_Problem requirements_: The lines to copy from the listing below are those that contain the string "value".

_Dataset records_:

- Opening Delimiter -

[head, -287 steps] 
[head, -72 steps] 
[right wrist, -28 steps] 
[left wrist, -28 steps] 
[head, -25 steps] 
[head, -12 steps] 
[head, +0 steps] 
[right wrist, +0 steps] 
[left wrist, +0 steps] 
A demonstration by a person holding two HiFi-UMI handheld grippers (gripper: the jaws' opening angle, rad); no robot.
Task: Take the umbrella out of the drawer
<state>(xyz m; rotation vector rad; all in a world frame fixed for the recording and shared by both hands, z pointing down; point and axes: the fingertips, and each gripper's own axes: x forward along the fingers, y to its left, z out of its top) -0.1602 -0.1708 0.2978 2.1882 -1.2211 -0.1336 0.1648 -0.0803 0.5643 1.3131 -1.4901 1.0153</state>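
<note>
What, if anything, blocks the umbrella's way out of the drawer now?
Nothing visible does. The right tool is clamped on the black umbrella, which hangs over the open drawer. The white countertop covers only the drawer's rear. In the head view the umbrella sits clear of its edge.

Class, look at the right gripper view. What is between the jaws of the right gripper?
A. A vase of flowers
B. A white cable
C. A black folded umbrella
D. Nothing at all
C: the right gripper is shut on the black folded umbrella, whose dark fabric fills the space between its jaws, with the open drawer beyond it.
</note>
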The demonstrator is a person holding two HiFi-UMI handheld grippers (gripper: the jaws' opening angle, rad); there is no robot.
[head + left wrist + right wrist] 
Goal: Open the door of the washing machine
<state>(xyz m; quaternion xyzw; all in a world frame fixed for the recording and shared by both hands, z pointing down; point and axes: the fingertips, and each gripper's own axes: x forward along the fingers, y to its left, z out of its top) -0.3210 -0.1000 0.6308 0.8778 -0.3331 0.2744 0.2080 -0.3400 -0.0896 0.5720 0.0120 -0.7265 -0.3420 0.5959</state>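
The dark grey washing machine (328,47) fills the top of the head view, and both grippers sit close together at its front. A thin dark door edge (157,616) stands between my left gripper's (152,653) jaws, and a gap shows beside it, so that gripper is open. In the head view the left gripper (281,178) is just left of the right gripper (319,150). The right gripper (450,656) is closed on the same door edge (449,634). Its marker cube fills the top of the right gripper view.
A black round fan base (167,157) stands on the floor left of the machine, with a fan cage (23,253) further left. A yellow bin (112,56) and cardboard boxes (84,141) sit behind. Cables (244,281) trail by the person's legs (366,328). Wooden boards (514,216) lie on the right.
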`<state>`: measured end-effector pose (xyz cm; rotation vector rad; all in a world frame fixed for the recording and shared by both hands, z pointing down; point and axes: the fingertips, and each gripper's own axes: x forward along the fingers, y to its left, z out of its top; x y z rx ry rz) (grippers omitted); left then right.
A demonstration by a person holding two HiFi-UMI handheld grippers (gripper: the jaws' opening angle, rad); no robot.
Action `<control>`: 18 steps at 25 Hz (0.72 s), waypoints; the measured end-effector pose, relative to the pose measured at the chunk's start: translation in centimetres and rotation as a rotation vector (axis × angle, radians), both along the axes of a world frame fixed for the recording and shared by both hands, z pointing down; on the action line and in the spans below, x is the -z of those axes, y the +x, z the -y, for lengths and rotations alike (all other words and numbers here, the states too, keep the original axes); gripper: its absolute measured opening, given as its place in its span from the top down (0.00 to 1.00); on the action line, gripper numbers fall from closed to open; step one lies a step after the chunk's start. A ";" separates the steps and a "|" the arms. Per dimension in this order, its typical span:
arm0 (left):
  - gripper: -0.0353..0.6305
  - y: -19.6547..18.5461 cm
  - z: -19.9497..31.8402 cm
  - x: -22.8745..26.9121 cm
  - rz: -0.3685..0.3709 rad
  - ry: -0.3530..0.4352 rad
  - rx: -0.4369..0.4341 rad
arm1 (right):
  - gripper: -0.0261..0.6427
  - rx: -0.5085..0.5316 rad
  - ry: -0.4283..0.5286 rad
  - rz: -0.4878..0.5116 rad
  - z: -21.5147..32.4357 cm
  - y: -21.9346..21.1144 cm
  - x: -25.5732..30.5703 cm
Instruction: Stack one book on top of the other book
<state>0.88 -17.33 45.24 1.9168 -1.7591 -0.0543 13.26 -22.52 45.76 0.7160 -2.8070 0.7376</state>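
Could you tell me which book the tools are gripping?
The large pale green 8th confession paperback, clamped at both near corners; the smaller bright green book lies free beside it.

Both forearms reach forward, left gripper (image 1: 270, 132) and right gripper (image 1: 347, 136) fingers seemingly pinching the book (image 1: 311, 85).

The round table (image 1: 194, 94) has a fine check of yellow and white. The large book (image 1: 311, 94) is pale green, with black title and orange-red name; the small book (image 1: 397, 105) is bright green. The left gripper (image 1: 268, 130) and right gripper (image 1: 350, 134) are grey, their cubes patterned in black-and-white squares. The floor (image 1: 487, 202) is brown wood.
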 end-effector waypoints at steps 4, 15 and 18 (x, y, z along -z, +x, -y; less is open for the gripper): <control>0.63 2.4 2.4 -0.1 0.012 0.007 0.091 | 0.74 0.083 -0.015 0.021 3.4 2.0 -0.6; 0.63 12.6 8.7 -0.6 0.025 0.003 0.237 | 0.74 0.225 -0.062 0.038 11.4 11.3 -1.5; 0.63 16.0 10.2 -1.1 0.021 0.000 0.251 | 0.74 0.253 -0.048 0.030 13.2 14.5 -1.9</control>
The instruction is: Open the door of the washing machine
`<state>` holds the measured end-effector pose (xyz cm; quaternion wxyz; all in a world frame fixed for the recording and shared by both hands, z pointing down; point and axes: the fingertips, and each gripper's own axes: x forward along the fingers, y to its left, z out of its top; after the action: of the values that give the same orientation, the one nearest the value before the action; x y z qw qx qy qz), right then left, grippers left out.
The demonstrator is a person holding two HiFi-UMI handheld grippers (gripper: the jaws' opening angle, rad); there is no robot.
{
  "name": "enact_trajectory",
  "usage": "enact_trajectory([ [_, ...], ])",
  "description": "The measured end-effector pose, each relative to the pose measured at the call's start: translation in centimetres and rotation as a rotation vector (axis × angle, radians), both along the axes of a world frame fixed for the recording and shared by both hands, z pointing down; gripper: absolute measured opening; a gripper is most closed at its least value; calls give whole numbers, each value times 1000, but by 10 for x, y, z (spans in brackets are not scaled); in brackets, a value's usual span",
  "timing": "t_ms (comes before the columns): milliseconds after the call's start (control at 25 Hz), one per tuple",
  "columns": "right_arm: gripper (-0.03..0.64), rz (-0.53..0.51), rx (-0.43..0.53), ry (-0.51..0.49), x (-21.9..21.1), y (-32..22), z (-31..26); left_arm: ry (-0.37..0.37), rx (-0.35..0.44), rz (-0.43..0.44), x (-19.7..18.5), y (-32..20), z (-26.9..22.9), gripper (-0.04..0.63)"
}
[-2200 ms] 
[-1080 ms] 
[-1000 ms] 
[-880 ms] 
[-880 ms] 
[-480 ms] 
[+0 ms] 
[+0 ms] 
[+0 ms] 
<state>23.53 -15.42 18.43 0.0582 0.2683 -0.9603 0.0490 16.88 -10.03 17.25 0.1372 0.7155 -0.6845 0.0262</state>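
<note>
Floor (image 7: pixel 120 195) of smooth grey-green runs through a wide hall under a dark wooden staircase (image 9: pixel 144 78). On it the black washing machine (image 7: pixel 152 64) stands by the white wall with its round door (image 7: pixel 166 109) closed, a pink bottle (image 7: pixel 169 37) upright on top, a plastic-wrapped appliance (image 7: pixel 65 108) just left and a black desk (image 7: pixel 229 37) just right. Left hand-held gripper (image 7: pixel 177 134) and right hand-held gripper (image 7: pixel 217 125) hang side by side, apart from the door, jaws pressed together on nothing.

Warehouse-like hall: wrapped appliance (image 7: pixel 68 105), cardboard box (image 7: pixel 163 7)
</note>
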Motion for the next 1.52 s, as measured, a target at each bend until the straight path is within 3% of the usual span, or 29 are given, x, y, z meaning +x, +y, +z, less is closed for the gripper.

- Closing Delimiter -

_Answer to the problem_:
`<state>` holds the measured end-effector pose (xyz cm; quaternion wxyz; all in a world frame fixed for the recording and shared by both hands, z pointing down; point and axes: the fingertips, and each gripper's own axes: x forward along the fingers, y to its left, z out of its top; after the action: of the values that give the same orientation, the one nearest the value before the action; x y z qw qx qy qz), right then left, grippers left out.
  "description": "The measured end-effector pose, each relative to the pose measured at the call's start: translation in centimetres and rotation as a rotation vector (axis × angle, radians), both along the axes of a world frame fixed for the recording and shared by both hands, z pointing down; gripper: absolute measured opening; a gripper is most closed at its least value; calls give whole numbers, each value times 1000, but by 10 for x, y, z (spans in brackets are not scaled); in brackets, a value's usual span",

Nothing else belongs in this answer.